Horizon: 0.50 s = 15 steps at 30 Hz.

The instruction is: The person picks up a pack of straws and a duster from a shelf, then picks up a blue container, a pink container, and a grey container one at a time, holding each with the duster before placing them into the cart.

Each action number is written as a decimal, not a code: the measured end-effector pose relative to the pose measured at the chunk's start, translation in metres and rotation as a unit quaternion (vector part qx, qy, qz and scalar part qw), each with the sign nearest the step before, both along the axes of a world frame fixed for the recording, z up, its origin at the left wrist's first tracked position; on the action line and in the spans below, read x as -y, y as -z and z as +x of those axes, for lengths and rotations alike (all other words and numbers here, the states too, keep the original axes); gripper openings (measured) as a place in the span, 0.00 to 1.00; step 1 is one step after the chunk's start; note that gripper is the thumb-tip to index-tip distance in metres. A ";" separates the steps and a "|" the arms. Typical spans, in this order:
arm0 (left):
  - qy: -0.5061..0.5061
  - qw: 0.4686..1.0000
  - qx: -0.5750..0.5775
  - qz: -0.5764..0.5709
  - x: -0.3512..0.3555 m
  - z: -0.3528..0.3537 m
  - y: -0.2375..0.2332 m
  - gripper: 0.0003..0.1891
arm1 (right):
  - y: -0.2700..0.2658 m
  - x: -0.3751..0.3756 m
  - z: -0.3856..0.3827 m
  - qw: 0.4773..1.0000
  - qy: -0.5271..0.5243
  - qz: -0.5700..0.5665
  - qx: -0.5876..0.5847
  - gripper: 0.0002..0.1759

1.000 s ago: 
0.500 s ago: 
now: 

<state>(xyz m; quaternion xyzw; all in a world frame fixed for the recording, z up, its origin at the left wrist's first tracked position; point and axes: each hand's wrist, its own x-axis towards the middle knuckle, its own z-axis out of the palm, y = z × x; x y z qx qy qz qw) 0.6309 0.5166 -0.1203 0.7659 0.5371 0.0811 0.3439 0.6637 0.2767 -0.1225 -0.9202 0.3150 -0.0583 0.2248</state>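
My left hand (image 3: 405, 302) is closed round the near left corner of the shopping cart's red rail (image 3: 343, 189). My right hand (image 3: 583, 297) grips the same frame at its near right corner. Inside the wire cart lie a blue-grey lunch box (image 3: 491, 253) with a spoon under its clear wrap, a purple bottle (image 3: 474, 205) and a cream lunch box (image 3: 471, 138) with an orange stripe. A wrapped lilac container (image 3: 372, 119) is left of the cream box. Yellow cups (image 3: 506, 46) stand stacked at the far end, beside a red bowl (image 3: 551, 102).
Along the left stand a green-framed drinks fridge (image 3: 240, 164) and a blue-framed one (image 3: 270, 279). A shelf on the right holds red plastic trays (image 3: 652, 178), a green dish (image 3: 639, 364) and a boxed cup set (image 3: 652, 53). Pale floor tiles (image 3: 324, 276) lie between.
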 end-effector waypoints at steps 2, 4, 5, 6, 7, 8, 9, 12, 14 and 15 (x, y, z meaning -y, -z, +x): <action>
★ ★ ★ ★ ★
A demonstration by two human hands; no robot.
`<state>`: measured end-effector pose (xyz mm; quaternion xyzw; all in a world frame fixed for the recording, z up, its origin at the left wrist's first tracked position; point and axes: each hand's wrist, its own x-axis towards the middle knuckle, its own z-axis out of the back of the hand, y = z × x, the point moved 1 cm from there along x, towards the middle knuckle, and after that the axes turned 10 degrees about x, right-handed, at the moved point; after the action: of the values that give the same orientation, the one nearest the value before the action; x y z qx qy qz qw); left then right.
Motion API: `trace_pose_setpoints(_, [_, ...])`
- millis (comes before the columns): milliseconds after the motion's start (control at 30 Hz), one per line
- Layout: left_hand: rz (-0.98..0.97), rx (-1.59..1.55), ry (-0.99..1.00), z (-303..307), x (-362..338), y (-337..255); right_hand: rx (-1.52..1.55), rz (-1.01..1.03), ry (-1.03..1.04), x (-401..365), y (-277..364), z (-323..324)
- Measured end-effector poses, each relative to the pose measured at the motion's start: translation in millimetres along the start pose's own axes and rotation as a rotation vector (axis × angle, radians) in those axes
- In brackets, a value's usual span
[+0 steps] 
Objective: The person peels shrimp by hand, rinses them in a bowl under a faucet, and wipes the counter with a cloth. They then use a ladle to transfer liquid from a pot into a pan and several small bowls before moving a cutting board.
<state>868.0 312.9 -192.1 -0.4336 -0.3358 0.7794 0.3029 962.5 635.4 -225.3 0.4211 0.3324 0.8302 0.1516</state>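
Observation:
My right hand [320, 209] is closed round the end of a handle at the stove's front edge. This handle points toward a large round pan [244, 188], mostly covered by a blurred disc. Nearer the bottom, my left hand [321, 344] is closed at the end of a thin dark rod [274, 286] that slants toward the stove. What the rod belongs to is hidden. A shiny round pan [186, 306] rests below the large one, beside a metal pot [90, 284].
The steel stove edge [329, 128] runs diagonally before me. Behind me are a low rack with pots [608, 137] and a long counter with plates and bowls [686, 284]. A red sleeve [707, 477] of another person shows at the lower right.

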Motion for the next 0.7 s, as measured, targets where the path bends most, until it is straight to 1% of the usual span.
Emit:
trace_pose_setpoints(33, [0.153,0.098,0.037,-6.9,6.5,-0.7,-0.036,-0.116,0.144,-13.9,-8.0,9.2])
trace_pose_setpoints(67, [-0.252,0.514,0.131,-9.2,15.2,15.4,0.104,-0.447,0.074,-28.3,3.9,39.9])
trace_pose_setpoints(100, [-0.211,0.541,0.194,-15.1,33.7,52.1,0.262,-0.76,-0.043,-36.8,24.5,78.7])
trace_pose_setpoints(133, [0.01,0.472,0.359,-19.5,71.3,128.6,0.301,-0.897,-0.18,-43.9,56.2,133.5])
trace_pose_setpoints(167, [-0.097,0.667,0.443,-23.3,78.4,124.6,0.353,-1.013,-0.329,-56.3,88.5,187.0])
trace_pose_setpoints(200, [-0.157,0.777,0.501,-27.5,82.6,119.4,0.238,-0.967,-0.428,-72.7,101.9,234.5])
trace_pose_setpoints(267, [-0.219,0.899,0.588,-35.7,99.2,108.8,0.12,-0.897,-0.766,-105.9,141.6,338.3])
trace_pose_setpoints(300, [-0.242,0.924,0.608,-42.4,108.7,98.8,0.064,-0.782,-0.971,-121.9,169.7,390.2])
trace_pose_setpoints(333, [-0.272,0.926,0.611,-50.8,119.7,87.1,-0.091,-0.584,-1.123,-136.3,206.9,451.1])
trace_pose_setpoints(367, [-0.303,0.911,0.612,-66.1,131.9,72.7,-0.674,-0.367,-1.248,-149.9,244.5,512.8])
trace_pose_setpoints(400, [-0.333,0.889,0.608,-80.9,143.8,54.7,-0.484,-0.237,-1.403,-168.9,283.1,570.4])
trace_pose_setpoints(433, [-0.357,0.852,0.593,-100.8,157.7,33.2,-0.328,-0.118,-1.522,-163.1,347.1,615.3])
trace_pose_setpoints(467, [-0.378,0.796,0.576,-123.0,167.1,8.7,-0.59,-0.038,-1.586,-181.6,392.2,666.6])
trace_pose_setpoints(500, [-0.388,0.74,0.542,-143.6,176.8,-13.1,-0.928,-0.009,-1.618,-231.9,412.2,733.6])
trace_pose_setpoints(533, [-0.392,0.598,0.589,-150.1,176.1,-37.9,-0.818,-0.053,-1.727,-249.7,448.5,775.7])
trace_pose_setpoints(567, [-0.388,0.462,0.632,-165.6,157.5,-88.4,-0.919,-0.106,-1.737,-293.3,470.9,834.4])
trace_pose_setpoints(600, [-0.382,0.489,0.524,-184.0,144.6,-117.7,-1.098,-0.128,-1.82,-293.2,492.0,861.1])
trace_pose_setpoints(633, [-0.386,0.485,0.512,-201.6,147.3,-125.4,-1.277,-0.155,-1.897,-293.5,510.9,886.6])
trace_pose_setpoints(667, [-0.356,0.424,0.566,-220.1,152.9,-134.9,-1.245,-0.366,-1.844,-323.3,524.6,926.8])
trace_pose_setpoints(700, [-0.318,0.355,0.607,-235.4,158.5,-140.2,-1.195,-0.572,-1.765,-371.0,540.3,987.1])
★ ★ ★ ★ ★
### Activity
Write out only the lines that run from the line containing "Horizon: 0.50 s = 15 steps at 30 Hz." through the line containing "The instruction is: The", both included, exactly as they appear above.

### Written solution
Horizon: 0.50 s = 15 steps at 30 Hz.

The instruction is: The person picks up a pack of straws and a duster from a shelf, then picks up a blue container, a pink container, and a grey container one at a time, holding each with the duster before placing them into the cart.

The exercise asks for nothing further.